Rome — versus — Celtic Britons

Caesar's Invasion of Britain : 55 to 54 B.C.

Rome's initial campaign in Britain occurred during the Roman Conquest of Gaul under Caesar. By 55 BC he had subdued much of Gaul, with many Gallic chiefs submitting to him willingly. This gave Caesar the opportunity to plan an expedition to the Island, which no Roman army had yet done. His first campaign was relatively small, on the assumption that the Britons, like many other tribes, would immediately capitulate. His landing was however, opposed, and worse, his ships were not suitable for the terrain. Nevertheless, his troops effected a landing, and demanded submission, tribute and hostages. He was not in a position to effect these demands by force however, and was compelled by weather to return to Gaul before he achieved true submission. The following year, he raised a far larger force. Instead of opposing his landing, the Britons, now united under a single chieftain retreated inland. Caesar pursued and defeated the Britons in several battles, and finally agreed to acceptable terms of surrender. Hostages were provided, and tribute was collected, but the Romans again left the island unoccupied. Soon after this a major rebellion in Gaul broke out that demanded Caesar's full attention. Britain remained nominally a tributary of Rome, but was not actually occupied for another 100 years.

DateBattle Summary
55 BC  
Battle of Britain (Northern Gaul ) Romans victory
The Romans under Caesar landed in July B.C. 55 off the coast of Briton with 10,000 men, expecting an easy victory. They were met with a significant, but disorganized resistance, and made a difficult landing under fire. After taking hostages, they withdrew, due largely to bad weather.
54 BC  
Battle of Britain (Vercingetorix Rebellion ) Romans victory
The Romans under Caesar landed in August B.C. 54 off Britain with 800 ships, 2000 Cavalry, and five legions. The Briton tribes were now united under Cassivellaunus. Instead of opposing the landing the Britons retreated inland, but Caesar pursued, engaging the united Britons at Thames, and then laying siege to the fortress of Cassivellaunus. After winning all engagements, the Romans took hostages and withdrew.

Short Biography
Julius Caesar Conquered Gaul, prevailed in civil war. Mastermind of Roman empire. Killed by senators.
Cassivellaunus King of the united Britons. Opposed Caesar's second landing in Britain.

Story Links
Book Links
First Coming of Julius Caesar  in  Stories from English History  by  Alfred J. Church
Second Coming of Julius Caesar  in  Stories from English History  by  Alfred J. Church
Coming of the Romans  in  Our Island Story  by  H. E. Marshall
Romans Come Again  in  Our Island Story  by  H. E. Marshall

Roman Conquest of Britain : 43 to 144 A.D.

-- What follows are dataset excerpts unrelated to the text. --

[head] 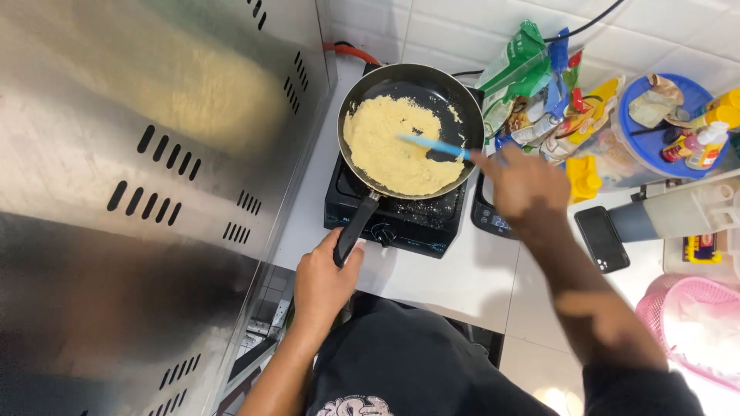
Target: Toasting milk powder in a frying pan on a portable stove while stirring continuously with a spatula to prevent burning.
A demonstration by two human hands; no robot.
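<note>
Stood at a white counter [432, 285] against a white tiled wall [478, 23], with a big perforated steel panel [131, 154] filling the left side. Left hand [324, 281] wrapped firmly round the black handle [354, 231] of the pan [412, 127], near the counter's front edge. Right hand [524, 185] closed on the end of a blue spatula [432, 146], blurred, blade down in the pan's right half. Pan sat on a black single-burner stove [401, 216] at the counter's left end, close to the back wall, holding yellow crumbly mash [385, 146] spread over the left and middle of its dark bottom. Crumbs scattered on the stove top under the pan's front rim. A small scale [493, 219] just right of the stove, partly hidden by the right hand. A black phone [601, 239] lay flat further right. Crowded packets [532, 77] along the back edge, beside a yellow lid [583, 179] and a blue-lidded tub [655, 131] with small bottles [705, 142] on it. A pink basket [694, 323] at the right edge, low down. Black cable [586, 27] ran up the wall.
</note>
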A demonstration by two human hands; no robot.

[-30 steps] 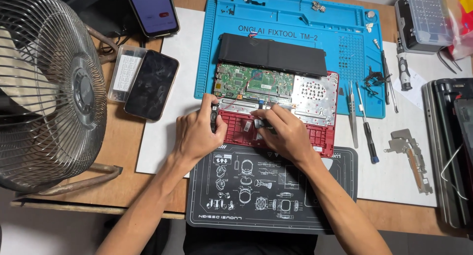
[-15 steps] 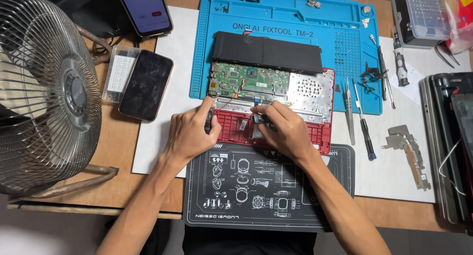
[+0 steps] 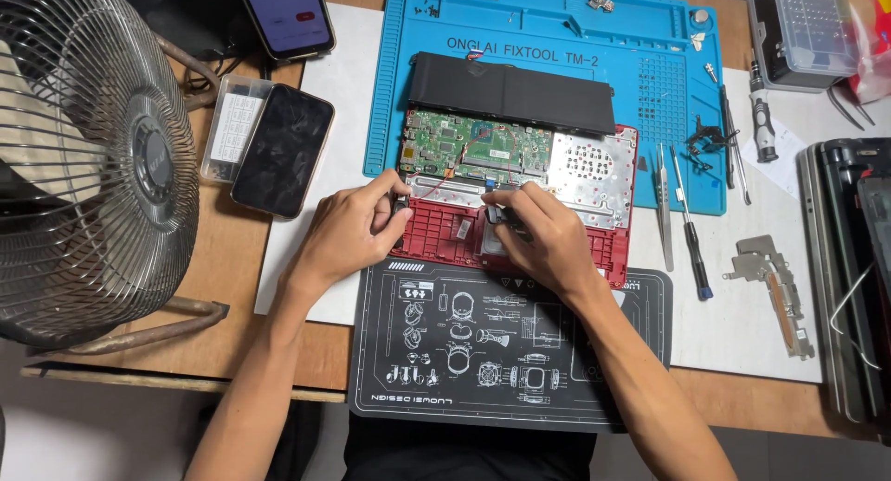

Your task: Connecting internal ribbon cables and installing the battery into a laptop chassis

From the time of Caesar's invasion (55 BC ) to the actual occupation of Britain in 43 AD, the Britons carried on trade with Roman Gaul and continued to pay tribute. There was little to be gained from occupying the region as long as tribes friendly to Rome were predominant. In about 40 AD however, civil conflicts within Britain prompted Claudius to launch an invasion, in support of Roman allies on the island. The tribes that opposed Roman occupation united under Caractacus, and opposed the Romans near the Thames, in the Battle of Medway. The Britons of course, were no match for the Romans and shortly after this desperate battle, Rome claimed to have subdued a large region south of the Thames. A provisional government was set up, and more territory was won over gradually. The final stand of Caractacus was seven years after Medway, and with his capture, the organized resistance to Roman rule collapsed.

Ten years after the final defeat of Caractacus, a massive rebellion was launched by Boadicea, a Celtic Queen who along with her daughters, had been badly abused by Roman soldiers. She inspired entire tribes to rebel against Roman rule and her enormous band of marauding Britons sacked several towns and killed thousands of Roman loyalists. Finally Suetonius, the Roman governor met her army of 80,000 in the field and routed them with enormous slaughter. There were no further rebellions in Briton, and under Agricola, the subsequent governor of Britain, positive progress was made toward Romanization.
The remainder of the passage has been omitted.